Jill Hitchcock is the senior executive vice president responsible for the U.S. private client group at Fisher Investments, a fee-only investment adviser.
For many, the winter holidays are all about giving, and giving to charities may feel even more important this year with so many families struggling during the COVID-19 pandemic.
If you’re in a position to give, organizations like Charity Navigator can help you find different nonprofits ranging from those that provide medical supplies to address the pandemic to others that focus on disaster relief, childhood hunger, cancer research and more. Charitable giving can be a big help for the recipients of your gift, and helping others can be hugely gratifying.
For me, involving my sons in our giving is another way I’m teaching them about money. The importance of giving to others is as much a part of their financial education as investing. We like to donate to causes we have a personal connection with. Since my husband died of leukemia, we always donate to the Leukemia & Lymphoma Society and Be the Match. And this year, I’ve gone a step further by allowing my boys to choose where some of our other donations will go. I gave them a list of organizations (those I am comfortable supporting!) to choose from and we’ve had some good conversations about why helping others is important to us.
If you’re looking to give this year, you and your family can reflect on what causes and charities have special meaning to you. You can donate to different organizations each year or stick with the same ones — potentially building personal connections within those organizations.
As you think through how to give and to which organizations, here are some reminders to help you make the most of your charitable gifts.
Donations aren’t just dollars
Donations may make you think of cash gifts, but there are other important ways to give. You can donate time, resources, expertise and more.
If you don’t have cash to donate or want to give in other ways during the COVID-19 pandemic, you could help by running errands for vulnerable neighbors, delivering meals for programs like Meals on Wheels or donating blood or plasma to groups like the American Red Cross.
My mom takes my sons shopping every November and gives them a list of foods to donate for Thanksgiving and the holidays. My tradition with the boys is to participate in our local adopt-a-family program. We try to pick a family with kids about the same ages as my sons and we buy them warm coats, new toys, and yummy treats. Doing this feels really personal because we’re shopping for specific people.
What about potential tax benefits?
While it’s not the only reason to give, you may receive tax benefits from donating cash or property.* The Coronavirus Aid, Relief and Economic Security (CARES) Act changed the rules for 2020 to encourage charitable donations during the pandemic. So, make sure you know the rules if you’re hoping to deduct.

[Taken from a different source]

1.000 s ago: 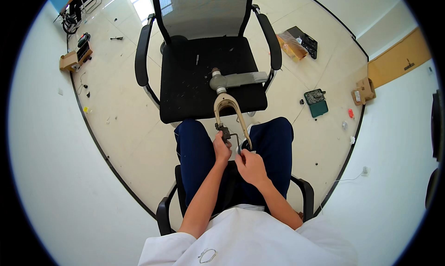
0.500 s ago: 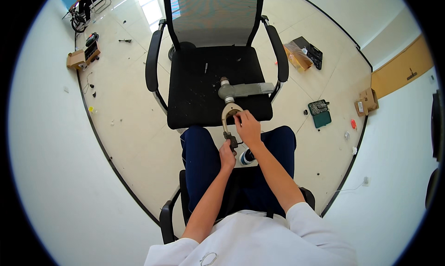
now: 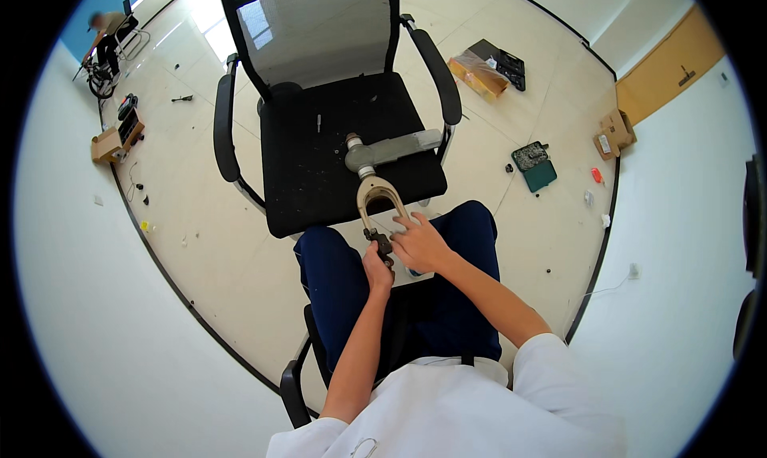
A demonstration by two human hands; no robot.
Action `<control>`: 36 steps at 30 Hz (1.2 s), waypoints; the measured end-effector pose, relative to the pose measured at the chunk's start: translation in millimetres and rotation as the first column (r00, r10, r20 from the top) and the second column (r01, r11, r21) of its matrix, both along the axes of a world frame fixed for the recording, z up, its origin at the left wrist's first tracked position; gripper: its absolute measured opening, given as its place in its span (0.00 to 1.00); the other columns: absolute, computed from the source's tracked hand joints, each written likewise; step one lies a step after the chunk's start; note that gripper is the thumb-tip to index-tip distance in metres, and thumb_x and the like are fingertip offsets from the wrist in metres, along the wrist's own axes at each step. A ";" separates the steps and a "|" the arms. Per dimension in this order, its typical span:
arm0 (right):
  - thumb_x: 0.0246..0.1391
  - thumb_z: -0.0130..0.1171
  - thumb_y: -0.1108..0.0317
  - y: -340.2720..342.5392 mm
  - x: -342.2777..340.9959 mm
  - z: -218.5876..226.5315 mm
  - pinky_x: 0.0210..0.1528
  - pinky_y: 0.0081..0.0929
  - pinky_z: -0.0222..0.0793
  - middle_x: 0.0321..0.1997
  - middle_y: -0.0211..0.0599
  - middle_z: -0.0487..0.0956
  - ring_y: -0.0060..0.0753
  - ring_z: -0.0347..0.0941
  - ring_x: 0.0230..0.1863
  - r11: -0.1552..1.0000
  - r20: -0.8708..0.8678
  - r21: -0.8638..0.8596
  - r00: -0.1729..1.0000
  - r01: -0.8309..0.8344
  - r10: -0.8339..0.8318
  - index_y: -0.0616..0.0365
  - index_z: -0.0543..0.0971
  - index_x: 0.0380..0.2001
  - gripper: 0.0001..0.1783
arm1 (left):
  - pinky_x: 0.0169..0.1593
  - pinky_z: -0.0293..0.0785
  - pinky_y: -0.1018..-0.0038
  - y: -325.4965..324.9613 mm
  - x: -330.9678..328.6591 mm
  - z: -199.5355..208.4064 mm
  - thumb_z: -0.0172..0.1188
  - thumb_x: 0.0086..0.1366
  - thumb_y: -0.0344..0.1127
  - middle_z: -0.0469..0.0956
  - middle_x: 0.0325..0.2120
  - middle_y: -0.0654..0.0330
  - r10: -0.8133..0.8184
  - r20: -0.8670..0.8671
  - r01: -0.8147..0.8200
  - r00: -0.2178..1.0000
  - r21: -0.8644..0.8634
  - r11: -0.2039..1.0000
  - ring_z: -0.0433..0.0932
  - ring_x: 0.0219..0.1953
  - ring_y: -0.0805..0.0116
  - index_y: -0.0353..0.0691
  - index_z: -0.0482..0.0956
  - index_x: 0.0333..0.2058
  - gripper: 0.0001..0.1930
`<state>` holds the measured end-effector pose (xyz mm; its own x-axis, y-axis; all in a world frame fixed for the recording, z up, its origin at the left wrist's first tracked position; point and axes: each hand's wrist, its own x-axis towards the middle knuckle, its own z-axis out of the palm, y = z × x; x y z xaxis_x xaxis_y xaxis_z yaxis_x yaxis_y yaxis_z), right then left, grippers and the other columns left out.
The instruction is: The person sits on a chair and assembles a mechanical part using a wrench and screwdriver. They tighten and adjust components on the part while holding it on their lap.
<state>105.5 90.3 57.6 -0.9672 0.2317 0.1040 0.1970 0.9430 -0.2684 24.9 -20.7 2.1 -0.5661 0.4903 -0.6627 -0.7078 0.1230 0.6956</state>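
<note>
Looking down from the head camera, we sit with a tan forked metal part [image 3: 380, 202] over our knees, its stem reaching toward twelve o'clock onto a black office chair [image 3: 335, 150]. Our left hand [image 3: 377, 268] is closed around the dark fitting [image 3: 382, 242] at its base; our right hand [image 3: 419, 244], fingers spread, rests on the fork's three o'clock side. A firm left grip seems wise.

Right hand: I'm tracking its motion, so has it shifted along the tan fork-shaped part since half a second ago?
Yes. The right hand slid down the tan fork-shaped part, away from the black chair seat.
</note>
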 end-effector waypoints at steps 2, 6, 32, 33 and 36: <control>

Here are some general tax-deductibility guidelines for 2020, but, for your personal situation, it’s best to speak with your tax professional:
Save the receipts for your donations to qualified charities.

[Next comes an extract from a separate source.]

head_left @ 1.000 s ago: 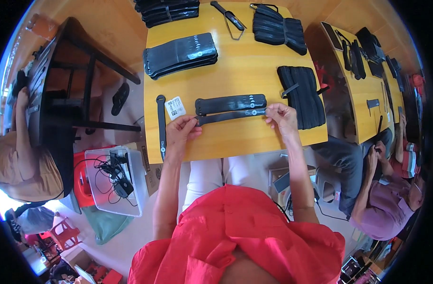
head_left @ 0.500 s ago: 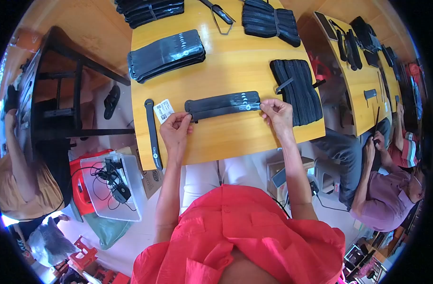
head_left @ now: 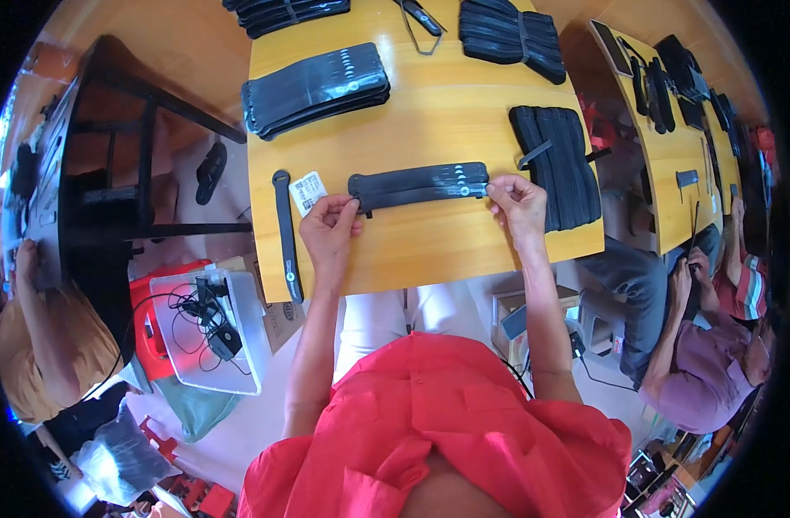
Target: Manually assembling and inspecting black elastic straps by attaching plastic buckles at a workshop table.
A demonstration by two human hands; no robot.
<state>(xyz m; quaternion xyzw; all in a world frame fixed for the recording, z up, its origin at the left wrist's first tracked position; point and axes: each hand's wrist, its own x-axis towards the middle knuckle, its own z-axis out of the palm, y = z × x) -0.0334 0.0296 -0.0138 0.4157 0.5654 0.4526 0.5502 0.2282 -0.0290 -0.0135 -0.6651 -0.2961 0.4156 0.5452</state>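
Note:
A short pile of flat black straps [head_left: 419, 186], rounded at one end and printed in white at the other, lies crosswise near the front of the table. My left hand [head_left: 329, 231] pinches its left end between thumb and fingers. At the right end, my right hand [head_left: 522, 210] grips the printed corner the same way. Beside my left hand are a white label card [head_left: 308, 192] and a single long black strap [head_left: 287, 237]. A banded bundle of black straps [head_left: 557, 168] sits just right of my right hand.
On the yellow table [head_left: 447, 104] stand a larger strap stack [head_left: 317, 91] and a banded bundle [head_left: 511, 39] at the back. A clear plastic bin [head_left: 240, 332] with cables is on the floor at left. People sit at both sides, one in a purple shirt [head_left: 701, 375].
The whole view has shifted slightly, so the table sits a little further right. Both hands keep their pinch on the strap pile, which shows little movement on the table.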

Itemize deductions, including charitable donations, on your tax return — but only if it makes sense. The 2017 Tax Cuts and Jobs Act raised the standard deduction — now $12,400 if filing individually or $24,800 if married filing jointly — which made it less cost-effective for many people to itemize. Typically, if you do not itemize on your tax return, you cannot receive a tax benefit for charitable giving.
However, thanks to the CARES Act, you can deduct $300 for cash donations to qualifying charities if you take the standard deduction for the 2020 tax year.**
Talk to your tax advisor about how the CARES Act changed rules for those who itemize in 2020, including raising deductibility and carryover limits on charitable contributions. You can also ask about strategies like “bunching” your gifts from multiple years into a single year in order to itemize once every few years, which may make sense, depending on your personal situation.
If you have money in a taxable (non-retirement) account, you may be able to reduce your capital gains tax liability by donating long-term appreciated assets (e.g., stocks, mutual funds or bonds) in kind. Selling securities in these accounts can cause you to owe capital gains taxes if you sell at a gain. That could be a big tax bill if you’ve held those securities for a long time! However, transferring securities in kind may help you avoid those capital gains taxes while doing real good at the same time.
As you may have gathered, tax rules are complex—and this is just a broad overview. For more details and personal recommendations, please speak with your tax advisor.
Regardless of the potential tax benefits, giving — financially or otherwise — can bring your family closer together, help others in need and give you a sense of purpose and connection to something bigger. Find the causes that mean the most to you and get the whole family involved. The potential tax benefits are just icing on the cake.
Wishing you a safe, healthy holiday season and a Happy New Year!